Power Metal Resources shares jump +8.6% to 1.6p as it updates on it reports progress on its Molopo Farms Complex Project
London listed exploration company Power Metal (POW) saw its shares jump after it said that preparations for its diamond drill programme at its Molopo Farms Complex Project were advancing at pace. The project in Southern Botswana is targeting a large scale nickel-copper-platinum group element discovery, after the discovery of a large electromagnetic conductor which its technical team described as “a very compelling drill target”. “Expanding the geophysics programme to cover two new targets demonstrates the size and scale of the Molopo Farms opportunity”, said chief executive Paul Johnson. “As this work progresses, in parallel, we continue to engage with third parties that have expressed an interest in Molopo Farms and the high-impact exploration work we are undertaking.” The company noted that Botswana “is a secure, supportive and positive operating environment for resource exploration and development."

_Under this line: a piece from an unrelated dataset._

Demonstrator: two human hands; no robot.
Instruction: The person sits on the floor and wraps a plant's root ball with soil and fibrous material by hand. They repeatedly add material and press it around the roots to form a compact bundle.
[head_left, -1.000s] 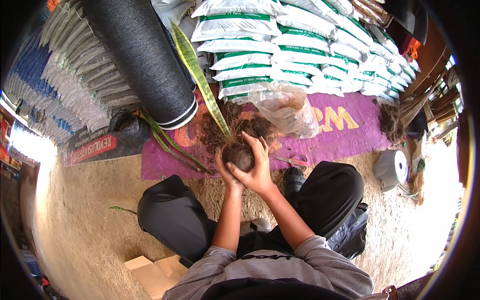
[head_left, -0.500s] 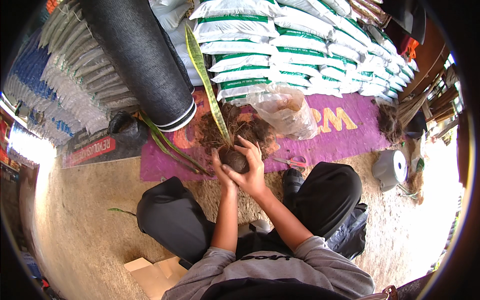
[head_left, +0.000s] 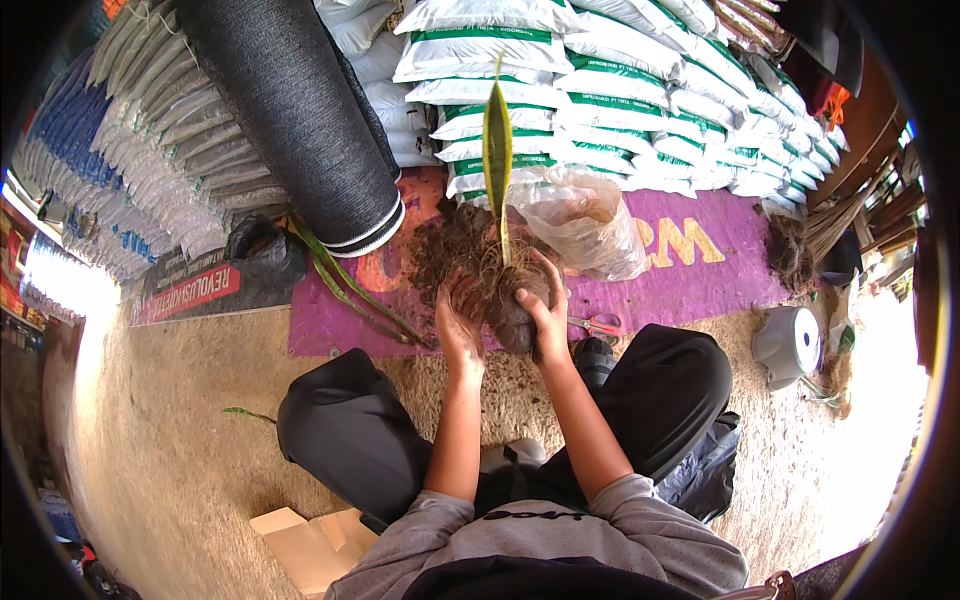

RM shares dip –37.1% to 62.3p as it swings to a loss and cuts dividend
Educational technology provider RM. (RM.) saw its half year profit plunge from a reported pre-tax profit of £2.9m in 2021 to a loss of £7.2m in the first half of this year despite seeing revenue growth of 4%. The company said that profits had been hit by higher-than-expected expensed costs on its ongoing IT project, which it said had “proved more challenging than anticipated, leading to extended timelines and increased project cost”, as well as higher freight costs. It also warned on profits, pointing to the fact that although school funding is increasing, budgets are being eaten up by higher salary and energy costs. The difficulties also meant the half year ended with higher than expected debt, which led the company to suspend payment of its dividend.
Halfords drops -9.8% to 132.75p as broker Panmure cuts rating
Cycling and motor parts retailer Halfords (HFD) saw its shares slumpy after broker Panmure cut its rating on the shares from Buy to Hold and halved its price target to 150p. The company has seen its shares slide by more than 50% over the last 6 months after it warned in June that annual profits for 2023 would dip to between £65m and £75m as a result of supply constraints and a waning cycling boom. The broker noted that the business was one of the most financially geared retailers and that a focus on its Autocentres had left its retail business “somewhat exposed”. "We believe that there is significant upside in HFD and that it is unlikely to go bust, however harsh the coming winter is for UK retailers”, the broker said. “But we prefer to wait for better visibility."